Tier 0 answers "is the ontology coherent?" — the subClassOf DAG plus the owl:disjointWith / owl:equivalentClass axioms travel in the schema pyramid, which decodes without the dictionary or the index. The header records the schema block's byte length, so the check fetches just the header and that block (2 ranges) — a flat ~1–8 KB at any graph size (8.1 KB of a 48.8 MB file; see Coherence tier costs). It cannot see instance-level clashes (a node typed into disjoint classes, functional-property clashes) — those need the A-Box (Tier 1/2). One soundness caveat: the shipped hierarchy is truncated, so on a very large ontology a pruned ancestor can hide an unsatisfiable class (a false coherent, never a false incoherent).

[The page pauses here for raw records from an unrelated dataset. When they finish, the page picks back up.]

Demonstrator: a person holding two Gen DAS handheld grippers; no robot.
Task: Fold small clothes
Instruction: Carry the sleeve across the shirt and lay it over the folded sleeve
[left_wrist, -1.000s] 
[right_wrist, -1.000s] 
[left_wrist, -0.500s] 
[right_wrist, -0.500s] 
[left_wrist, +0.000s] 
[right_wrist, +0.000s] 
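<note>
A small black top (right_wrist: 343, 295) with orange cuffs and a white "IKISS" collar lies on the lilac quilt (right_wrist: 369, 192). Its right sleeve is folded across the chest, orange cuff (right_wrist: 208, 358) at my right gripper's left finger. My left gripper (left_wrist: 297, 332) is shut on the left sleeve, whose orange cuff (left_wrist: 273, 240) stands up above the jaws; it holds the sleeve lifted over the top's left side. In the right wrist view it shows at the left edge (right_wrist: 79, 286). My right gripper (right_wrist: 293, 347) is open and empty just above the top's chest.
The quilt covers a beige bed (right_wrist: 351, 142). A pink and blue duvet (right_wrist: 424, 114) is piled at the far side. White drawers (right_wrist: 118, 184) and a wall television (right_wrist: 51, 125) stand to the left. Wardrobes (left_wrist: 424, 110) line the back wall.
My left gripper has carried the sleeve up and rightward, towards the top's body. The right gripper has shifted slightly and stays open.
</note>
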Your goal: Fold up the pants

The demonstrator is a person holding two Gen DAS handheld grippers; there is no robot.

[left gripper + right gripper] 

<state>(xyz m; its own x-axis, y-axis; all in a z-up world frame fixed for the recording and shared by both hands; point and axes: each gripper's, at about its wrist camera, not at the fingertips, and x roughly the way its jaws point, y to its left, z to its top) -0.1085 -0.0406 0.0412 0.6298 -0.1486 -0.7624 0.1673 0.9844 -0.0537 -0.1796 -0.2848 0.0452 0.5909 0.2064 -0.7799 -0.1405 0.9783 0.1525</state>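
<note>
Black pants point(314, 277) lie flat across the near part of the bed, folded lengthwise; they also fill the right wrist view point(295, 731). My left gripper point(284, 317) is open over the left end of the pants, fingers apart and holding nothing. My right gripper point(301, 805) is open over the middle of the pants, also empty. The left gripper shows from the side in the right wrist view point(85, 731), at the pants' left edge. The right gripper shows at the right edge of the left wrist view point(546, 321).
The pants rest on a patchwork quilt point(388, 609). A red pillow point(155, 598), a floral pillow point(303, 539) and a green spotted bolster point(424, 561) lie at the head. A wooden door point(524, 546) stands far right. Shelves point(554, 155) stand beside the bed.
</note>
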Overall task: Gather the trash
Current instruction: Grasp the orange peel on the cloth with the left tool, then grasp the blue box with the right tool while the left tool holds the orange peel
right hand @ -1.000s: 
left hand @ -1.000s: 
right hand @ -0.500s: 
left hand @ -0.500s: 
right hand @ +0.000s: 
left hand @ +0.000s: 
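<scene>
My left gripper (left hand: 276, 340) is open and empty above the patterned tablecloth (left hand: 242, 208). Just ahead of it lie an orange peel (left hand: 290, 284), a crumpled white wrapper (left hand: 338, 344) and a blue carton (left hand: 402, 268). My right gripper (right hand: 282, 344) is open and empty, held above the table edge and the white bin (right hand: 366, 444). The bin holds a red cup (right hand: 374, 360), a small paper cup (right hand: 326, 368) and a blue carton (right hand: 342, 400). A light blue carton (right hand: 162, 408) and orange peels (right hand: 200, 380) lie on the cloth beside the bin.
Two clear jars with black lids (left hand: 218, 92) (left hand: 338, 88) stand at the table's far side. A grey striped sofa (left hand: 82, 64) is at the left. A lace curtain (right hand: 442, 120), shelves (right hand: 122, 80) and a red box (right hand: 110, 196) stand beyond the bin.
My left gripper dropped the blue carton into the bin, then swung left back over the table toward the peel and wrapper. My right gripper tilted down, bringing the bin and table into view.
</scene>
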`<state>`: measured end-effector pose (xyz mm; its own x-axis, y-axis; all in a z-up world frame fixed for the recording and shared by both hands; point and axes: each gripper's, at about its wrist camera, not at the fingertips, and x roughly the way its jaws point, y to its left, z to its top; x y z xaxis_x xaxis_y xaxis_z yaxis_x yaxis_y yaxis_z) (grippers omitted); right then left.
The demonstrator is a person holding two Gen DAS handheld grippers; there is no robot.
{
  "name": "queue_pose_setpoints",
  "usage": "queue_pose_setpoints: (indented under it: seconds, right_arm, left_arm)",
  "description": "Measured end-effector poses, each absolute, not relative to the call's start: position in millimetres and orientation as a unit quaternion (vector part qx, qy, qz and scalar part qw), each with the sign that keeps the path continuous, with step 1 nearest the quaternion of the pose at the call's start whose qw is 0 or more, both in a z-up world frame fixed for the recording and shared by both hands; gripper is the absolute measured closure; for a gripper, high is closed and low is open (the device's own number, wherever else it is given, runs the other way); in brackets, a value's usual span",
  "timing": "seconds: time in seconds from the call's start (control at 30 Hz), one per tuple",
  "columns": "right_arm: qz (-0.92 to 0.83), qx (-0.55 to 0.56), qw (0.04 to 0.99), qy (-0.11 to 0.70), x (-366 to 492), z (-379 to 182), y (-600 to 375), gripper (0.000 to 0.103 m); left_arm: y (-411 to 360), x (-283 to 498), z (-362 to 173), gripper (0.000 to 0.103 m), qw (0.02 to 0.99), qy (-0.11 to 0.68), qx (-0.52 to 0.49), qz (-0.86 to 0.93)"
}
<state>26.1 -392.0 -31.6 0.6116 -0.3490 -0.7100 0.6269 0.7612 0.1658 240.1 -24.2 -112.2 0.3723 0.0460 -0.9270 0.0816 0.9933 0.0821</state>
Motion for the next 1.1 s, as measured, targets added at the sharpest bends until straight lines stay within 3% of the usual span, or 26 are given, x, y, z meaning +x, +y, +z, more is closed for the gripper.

Tier 1 is the selective sweet spot. The default slice is a UNION of constant-predicate CONSTRUCT branches so each routes to a single predicate's tiles:

CONSTRUCT { ?x rdf:type ?c . ?sub rdfs:subClassOf ?sup .
            ?c1 owl:disjointWith ?c2 . ?s1 owl:sameAs ?s2 . ?f1 owl:differentFrom ?f2 }
WHERE { { ?x rdf:type ?c } UNION { ?sub rdfs:subClassOf ?sup }
        UNION { ?c1 owl:disjointWith ?c2 } UNION { ?s1 owl:sameAs ?s2 }
        UNION { ?f1 owl:differentFrom ?f2 } }

Slice-correctness invariant. A Tier-1 CONSTRUCT must pull the T-Box predicates (rdfs:subClassOf, owl:disjointWith, owl:sameAs) into the slice, not just rdf:type. The reasoner detects a disjoint-class clash only after subClassOf type-propagation, so a slice missing subClassOf would silently miss a propagation-dependent contradiction.

Try it

The 100 MB explorer has a Coherence task with all three tiers. Because the wikidata graph carries no OWL axioms, the tasks run against a tiny same-origin causal ontology (examples/causal.rete) with both kinds of defect planted: Tier 0 reports :Relapsed unsatisfiable (a subclass of the disjoint HealthyState and DiseaseState) from ~2–3 ranges; Tier 1/2 report the instance clash (:p is both). The live counter shows how few bytes each tier fetches.